Work to complete:
When a line in the listing contains the string "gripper", pick it out and copy it.

Supplied material:

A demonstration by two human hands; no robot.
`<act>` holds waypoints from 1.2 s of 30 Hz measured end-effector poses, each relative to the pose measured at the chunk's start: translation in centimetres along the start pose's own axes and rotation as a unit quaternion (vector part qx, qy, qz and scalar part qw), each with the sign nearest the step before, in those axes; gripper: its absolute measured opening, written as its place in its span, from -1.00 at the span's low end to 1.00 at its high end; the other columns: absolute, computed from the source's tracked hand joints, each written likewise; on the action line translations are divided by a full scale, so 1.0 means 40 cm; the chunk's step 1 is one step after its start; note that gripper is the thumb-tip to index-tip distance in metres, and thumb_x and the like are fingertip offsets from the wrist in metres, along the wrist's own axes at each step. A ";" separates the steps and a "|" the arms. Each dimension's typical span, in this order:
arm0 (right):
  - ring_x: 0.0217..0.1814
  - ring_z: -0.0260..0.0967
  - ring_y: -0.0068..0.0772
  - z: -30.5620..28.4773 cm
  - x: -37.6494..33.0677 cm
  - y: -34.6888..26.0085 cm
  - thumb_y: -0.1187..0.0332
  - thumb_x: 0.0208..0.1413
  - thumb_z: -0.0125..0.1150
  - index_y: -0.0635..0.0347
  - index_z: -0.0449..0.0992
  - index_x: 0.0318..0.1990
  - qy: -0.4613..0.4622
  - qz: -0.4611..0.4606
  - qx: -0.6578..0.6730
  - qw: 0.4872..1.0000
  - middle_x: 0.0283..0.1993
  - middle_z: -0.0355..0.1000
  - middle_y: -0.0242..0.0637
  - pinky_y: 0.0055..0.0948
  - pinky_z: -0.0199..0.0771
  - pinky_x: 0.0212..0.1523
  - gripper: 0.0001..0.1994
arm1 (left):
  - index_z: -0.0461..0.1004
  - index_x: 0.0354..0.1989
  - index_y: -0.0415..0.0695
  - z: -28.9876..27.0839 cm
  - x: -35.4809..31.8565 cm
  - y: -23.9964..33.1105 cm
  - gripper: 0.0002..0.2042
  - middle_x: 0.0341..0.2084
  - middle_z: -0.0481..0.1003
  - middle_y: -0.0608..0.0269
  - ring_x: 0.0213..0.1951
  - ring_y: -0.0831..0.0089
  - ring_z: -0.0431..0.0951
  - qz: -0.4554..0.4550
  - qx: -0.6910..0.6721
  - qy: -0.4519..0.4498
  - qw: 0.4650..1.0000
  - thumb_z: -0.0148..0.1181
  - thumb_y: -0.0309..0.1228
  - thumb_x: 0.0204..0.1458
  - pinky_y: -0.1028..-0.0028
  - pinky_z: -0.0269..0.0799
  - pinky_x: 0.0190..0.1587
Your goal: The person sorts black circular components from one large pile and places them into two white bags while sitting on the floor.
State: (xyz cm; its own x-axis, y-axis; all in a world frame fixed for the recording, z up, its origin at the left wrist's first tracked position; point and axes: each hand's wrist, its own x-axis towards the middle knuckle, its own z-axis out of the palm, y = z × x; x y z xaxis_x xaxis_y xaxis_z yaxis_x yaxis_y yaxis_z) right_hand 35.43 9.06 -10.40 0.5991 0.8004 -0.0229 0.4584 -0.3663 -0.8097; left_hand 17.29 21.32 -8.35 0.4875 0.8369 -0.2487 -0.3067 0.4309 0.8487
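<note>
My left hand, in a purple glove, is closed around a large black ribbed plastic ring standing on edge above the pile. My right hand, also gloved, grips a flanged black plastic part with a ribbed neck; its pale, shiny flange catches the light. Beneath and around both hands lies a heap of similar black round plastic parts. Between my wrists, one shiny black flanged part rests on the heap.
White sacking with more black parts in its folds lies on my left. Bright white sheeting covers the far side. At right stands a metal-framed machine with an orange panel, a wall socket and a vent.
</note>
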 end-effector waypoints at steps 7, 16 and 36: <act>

Reply to the exercise:
`<act>` holds waypoints from 1.2 s of 30 Hz measured end-effector poses, each relative to the pose measured at the chunk's start: translation in centimetres along the start pose's own axes and rotation as a unit quaternion (vector part qx, qy, qz and scalar part qw), each with the sign nearest the step before, in those axes; gripper: its absolute measured opening, written as its place in its span, from -1.00 at the span's low end to 1.00 at its high end; the other columns: absolute, computed from the source's tracked hand joints, each written likewise; on the action line translations are divided by a full scale, so 1.0 means 40 cm; the chunk's step 1 is one step after its start; note that gripper is the thumb-tip to index-tip distance in metres, and thumb_x and the like are fingertip offsets from the wrist in metres, along the wrist's own axes at each step. A ";" separates the steps and a "|" the arms. Each dimension's typical span, in this order:
  - gripper: 0.0001..0.1994
  - gripper: 0.0002..0.2042

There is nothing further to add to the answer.